Print exactly those lines that run from the beginning of the data to the line bearing "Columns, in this", inclusive.

[[ Information provided, beginning ]]

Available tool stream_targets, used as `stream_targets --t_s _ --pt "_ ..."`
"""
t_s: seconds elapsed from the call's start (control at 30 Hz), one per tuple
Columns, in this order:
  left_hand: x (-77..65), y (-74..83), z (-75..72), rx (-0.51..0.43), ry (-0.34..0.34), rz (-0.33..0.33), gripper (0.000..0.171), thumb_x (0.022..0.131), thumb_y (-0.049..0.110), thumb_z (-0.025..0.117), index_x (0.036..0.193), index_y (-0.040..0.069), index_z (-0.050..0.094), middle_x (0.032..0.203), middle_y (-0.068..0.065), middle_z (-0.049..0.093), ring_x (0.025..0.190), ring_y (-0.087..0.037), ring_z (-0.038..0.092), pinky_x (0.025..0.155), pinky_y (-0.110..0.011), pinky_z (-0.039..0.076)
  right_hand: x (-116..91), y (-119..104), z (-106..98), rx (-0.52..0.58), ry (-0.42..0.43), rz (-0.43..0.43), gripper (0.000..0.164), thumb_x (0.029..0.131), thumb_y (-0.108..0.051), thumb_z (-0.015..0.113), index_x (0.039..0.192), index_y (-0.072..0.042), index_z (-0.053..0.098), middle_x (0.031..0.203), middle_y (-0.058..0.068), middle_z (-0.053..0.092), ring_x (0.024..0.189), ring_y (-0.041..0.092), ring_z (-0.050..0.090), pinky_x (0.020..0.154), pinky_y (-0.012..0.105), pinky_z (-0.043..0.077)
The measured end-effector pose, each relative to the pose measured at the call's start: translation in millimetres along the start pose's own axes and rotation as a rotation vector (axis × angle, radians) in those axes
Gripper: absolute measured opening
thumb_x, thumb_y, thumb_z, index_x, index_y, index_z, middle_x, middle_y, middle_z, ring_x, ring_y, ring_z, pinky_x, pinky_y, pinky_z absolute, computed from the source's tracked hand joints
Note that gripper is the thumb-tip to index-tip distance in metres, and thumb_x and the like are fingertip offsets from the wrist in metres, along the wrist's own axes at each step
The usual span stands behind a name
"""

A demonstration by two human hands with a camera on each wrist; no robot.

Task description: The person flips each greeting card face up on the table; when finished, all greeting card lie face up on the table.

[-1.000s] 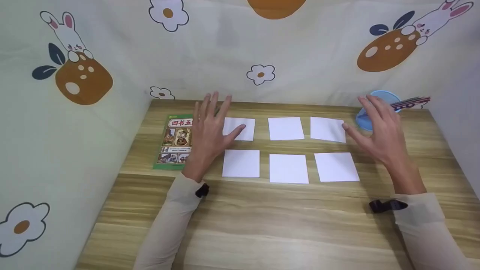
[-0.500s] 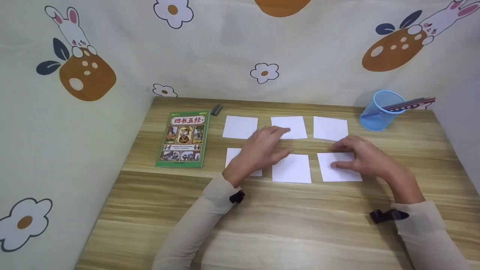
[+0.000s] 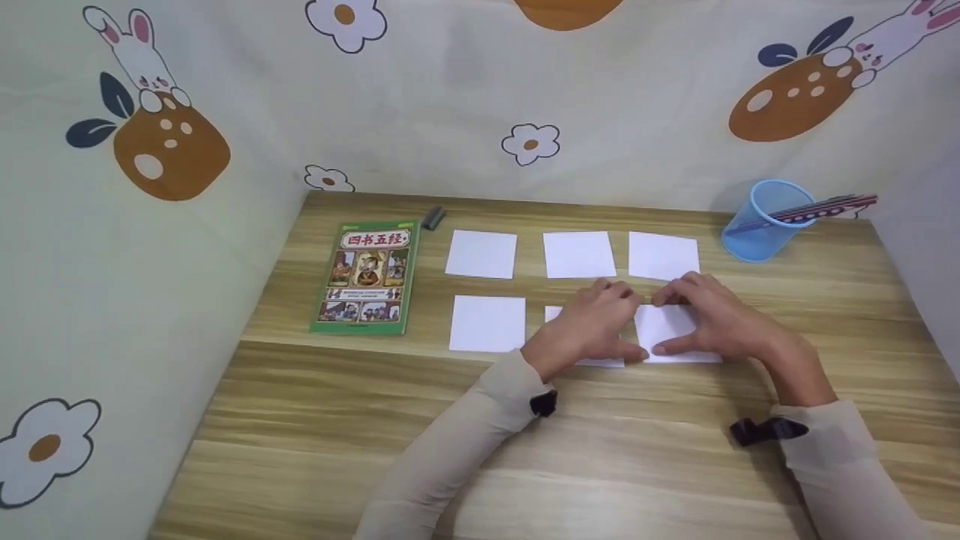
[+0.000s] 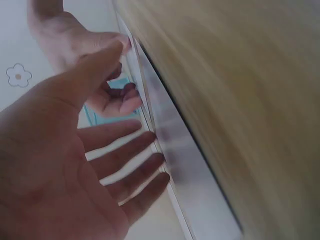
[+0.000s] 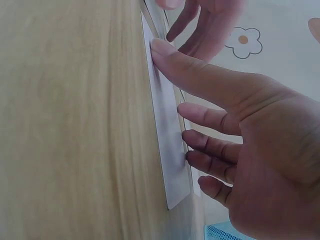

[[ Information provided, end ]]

**Task output**:
Available tool stream_targets, used as `stream_targets --t_s _ --pt "_ ..."`
"""
t_s: seconds elapsed from the call's start (control at 30 Hz), one per tuple
Columns, in this order:

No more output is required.